Hospice Saves Medicare Dollars: New Study from Mount Sinai
Hospice benefit produces $2,561 in savings to Medicare for each patient enrolled for 53-105 days before death compared to a non-hospice control group, according to new research by the Brookdale Department of Geriatrics and Palliative Medicine at Mt. Sinai Medical Center published in the March issue of Health Affairs.
Even higher savings were seen with shorter — more common — enrollment periods:
1–7 days prior to death: $2,650 per patient.
8–14 days prior to death: $5,040 per patient.
15–30 days prior to death: $6,430 per patient.
To put it another way, if 1,000 additional beneficiaries enrolled in hospice 15-30 days prior to death, Medicare could save more than $6.4 million dollars annually, while those beneficiaries would be spared 4,100 hospital days.
Alternatively, if 1,000 additional beneficiaries enrolled in hospice 53-105 days before death, the overall savings to Medicare would be over $2.5 million dollars.
“Considerable evidence supports that hospice significantly enhances quality of care for patients and their families near the end of life, but the impact of hospice on Medicare costs remains an ongoing debate,” Amy S. Kelley, M.D., the study’s lead author, said in a press release. “Our study is the first to combine rich survey data and Medicare claims to demonstrate that an investment in the Medicare hospice benefit could translate into millions of dollars saved annually for the Medicare system and higher quality care for patients and families.”

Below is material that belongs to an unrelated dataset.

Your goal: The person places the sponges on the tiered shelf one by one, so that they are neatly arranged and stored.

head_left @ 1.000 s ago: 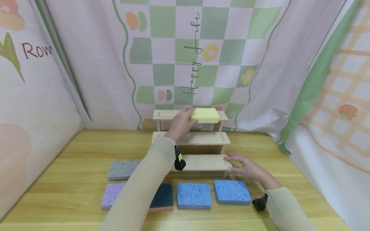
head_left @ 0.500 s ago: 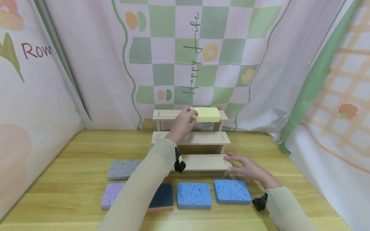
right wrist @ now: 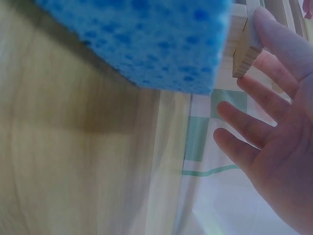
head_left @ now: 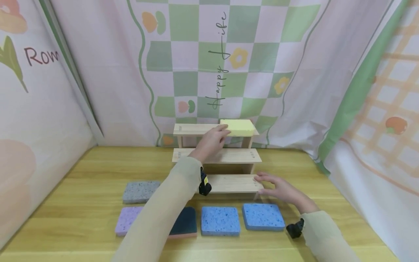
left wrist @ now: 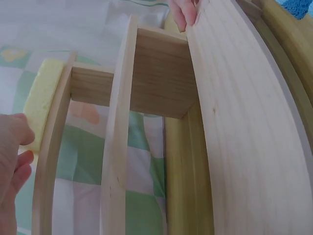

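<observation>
A pale yellow sponge (head_left: 240, 128) lies flat at the right end of the top step of a three-step wooden display stand (head_left: 229, 183). My left hand (head_left: 211, 143) reaches over the middle step, its fingertips touching the sponge's left end. In the left wrist view, those fingers are beside the near end of the yellow sponge (left wrist: 43, 100). At the stand's right side, my right hand (head_left: 281, 190) holds the end of the lowest step's board. The right wrist view shows its thumb and index finger at the board's end (right wrist: 247, 58) and the other fingers spread.
Two blue sponges (head_left: 220, 221) (head_left: 263, 217) lie in front of the stand. A dark sponge (head_left: 184, 221), a purple sponge (head_left: 127, 220) and a grey sponge (head_left: 139, 191) lie to the left, partly behind my left forearm. A patterned curtain (head_left: 214, 65) hangs behind the stand.
The yellow sponge has shifted right along the top step, and my left hand has followed it. Its fingers have gone from gripping the sponge's end to touching it. My right hand has stayed put.
</observation>
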Motion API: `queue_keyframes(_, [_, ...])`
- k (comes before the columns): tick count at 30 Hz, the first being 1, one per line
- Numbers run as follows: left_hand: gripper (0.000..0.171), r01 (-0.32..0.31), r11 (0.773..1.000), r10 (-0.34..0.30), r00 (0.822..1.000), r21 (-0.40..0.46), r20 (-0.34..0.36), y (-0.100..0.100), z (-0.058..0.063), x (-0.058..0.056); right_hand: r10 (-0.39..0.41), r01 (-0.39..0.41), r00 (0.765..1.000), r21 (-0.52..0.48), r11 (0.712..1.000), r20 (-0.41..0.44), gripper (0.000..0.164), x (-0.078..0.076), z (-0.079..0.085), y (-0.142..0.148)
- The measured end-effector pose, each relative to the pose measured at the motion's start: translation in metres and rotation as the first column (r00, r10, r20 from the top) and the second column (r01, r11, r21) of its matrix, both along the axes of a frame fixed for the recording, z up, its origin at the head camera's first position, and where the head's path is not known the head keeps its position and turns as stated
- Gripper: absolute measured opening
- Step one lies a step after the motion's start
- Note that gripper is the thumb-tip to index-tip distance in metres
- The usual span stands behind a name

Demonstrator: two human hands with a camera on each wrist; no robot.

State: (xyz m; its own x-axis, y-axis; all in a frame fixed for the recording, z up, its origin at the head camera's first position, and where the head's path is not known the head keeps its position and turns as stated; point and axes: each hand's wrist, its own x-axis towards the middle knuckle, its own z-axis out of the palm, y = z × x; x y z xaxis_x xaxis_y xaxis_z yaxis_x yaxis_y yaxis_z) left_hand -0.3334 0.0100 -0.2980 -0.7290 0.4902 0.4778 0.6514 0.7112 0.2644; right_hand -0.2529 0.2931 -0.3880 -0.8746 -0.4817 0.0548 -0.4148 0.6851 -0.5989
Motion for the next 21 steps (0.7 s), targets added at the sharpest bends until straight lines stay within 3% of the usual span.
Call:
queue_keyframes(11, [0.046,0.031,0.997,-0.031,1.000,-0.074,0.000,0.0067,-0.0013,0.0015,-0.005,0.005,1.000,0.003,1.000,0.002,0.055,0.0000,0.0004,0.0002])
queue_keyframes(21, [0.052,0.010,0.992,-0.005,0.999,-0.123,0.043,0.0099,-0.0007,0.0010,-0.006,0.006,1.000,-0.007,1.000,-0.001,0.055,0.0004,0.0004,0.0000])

Based on this study, as well as previous studies on hospice, such as the 2007 Duke University Study, the Centers for Medicare and Medicaid Services (CMS) should focus on ensuring the timely enrollment of qualified patients who desire the benefit.
How was the hospice study conducted?
According to Mt. Sinai, researchers used survey data from 3,069 subjects within the National Institute of Aging’s Health and Retirement Study as well as their individual Medicare claims to compare the Medicare costs of patients who received hospice care to those of patients who did not.
Researchers examined 4 different periods of hospice enrollment: the 3 most common enrollment periods, 1-7, 8-14, and 15-30 days before death, as well as 53-105 days prior to death.
They also investigated both the source of hospice-related savings such as hospital admissions, hospital and intensive care unit days and hospice’s impact on selected measures of quality of care at the end of life such as 30-day readmission rate and in-hospital death.